Arnold died on Nov 14, 2006, 8:30 pm. We were so thankful to have him at home. Our youngest son was released from his job to come and help with his father's care. I was able to work quite a bit. John was able to go home every week-end for a break.

Though this was by far the hardest thing I have ever done, I would never have it any other way. the only regret I have is that I had to work at all. I wish I could have been with Arnold full time.

I was so blessed by frineds and family. Our small community gave tremendous support through out the illness. My family continues to do what they can, but they are not too close by.

Now, I struggle being home alone in the evenings. i try visiting friends, but it is so hard without Arnold. we always played pinocle together - three handed just isn't the same. going to church alone is so different.
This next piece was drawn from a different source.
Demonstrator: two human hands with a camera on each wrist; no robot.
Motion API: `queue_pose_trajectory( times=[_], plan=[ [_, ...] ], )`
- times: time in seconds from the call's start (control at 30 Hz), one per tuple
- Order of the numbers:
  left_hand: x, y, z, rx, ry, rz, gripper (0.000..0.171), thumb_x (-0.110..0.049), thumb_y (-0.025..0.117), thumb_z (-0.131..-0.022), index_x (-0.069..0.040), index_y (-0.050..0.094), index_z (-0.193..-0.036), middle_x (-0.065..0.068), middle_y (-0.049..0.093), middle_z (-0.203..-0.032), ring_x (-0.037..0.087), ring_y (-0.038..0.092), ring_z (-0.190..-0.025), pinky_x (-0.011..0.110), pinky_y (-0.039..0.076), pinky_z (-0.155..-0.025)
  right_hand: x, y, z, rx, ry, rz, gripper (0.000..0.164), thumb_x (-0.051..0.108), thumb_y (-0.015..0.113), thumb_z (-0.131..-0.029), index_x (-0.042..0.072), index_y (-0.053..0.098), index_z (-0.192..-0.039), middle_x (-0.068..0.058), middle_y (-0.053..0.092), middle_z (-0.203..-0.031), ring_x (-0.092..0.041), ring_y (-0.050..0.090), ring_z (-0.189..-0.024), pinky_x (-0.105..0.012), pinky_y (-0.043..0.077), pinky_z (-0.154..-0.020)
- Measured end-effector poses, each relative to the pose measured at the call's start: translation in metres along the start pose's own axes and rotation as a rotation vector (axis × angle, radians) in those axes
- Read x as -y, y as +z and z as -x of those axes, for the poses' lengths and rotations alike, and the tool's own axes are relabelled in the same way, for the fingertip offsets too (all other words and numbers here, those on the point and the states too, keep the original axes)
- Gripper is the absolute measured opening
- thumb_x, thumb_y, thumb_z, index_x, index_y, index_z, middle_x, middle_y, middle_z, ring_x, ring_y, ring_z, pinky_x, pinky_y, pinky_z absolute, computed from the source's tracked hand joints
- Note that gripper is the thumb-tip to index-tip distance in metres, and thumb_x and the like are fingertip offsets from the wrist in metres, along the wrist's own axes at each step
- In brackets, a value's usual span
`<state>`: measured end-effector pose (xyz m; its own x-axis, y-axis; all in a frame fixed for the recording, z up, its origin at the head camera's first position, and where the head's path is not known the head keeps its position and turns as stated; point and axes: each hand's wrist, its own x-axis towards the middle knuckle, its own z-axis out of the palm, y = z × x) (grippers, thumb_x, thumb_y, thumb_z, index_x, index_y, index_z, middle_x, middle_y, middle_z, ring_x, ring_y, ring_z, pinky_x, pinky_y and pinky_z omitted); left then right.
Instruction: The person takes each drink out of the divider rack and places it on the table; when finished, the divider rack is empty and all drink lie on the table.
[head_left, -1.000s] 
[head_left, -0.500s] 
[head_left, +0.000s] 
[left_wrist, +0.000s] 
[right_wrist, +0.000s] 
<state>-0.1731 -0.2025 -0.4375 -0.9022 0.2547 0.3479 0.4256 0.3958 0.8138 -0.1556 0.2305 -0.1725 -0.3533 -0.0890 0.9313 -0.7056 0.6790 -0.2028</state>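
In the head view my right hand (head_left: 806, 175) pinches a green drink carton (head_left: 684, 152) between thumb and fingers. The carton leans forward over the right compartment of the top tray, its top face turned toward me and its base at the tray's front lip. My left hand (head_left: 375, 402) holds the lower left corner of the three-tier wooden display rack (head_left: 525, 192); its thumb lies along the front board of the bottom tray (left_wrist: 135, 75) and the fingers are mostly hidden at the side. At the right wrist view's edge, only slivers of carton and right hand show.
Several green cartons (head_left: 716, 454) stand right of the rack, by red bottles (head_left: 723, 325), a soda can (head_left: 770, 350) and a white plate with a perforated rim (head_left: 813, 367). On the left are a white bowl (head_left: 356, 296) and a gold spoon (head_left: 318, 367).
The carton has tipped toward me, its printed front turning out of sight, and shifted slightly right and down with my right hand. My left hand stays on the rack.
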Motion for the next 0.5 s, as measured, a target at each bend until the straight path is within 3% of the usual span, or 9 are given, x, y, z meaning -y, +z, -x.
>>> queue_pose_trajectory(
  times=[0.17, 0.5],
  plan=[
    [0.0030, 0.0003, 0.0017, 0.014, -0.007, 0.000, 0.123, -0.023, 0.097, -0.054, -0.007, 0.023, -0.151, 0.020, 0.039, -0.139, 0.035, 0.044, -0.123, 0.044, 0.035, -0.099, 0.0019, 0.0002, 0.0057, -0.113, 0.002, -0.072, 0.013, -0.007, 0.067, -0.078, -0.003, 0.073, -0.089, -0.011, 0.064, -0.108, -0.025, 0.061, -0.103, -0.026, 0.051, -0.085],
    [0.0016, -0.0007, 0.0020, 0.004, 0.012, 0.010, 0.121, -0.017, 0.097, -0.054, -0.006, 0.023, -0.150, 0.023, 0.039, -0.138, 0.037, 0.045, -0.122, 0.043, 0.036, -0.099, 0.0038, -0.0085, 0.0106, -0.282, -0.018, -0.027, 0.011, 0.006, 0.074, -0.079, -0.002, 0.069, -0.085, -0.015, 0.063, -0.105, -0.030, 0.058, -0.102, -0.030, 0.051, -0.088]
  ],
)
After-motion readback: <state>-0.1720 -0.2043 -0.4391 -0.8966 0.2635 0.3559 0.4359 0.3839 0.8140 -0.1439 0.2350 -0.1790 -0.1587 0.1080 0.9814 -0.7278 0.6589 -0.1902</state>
I still love to be in worship, but it is very different without him by my side.

I cry myself to sleep every night and wonder when I will ever sleep through the night again.

I have learned so much in this ongoing journey. I have a friend at work whose husband is battling lung cancer as well. We share so much. I ache for her and yet I pray that their journey will be different than mine.

I know now, that many of the "platitudes" that well meaning people use, don't help. I know what not to say. I know that the loss is great regardless of age or lenghth of illness. Each of us will grieve in our own way and it is right.

I thank God daily that he gives me the strength to keep going when I don't want to. I thank Him for the years we had together and the family He gave us, but still I miss Arnold so very much.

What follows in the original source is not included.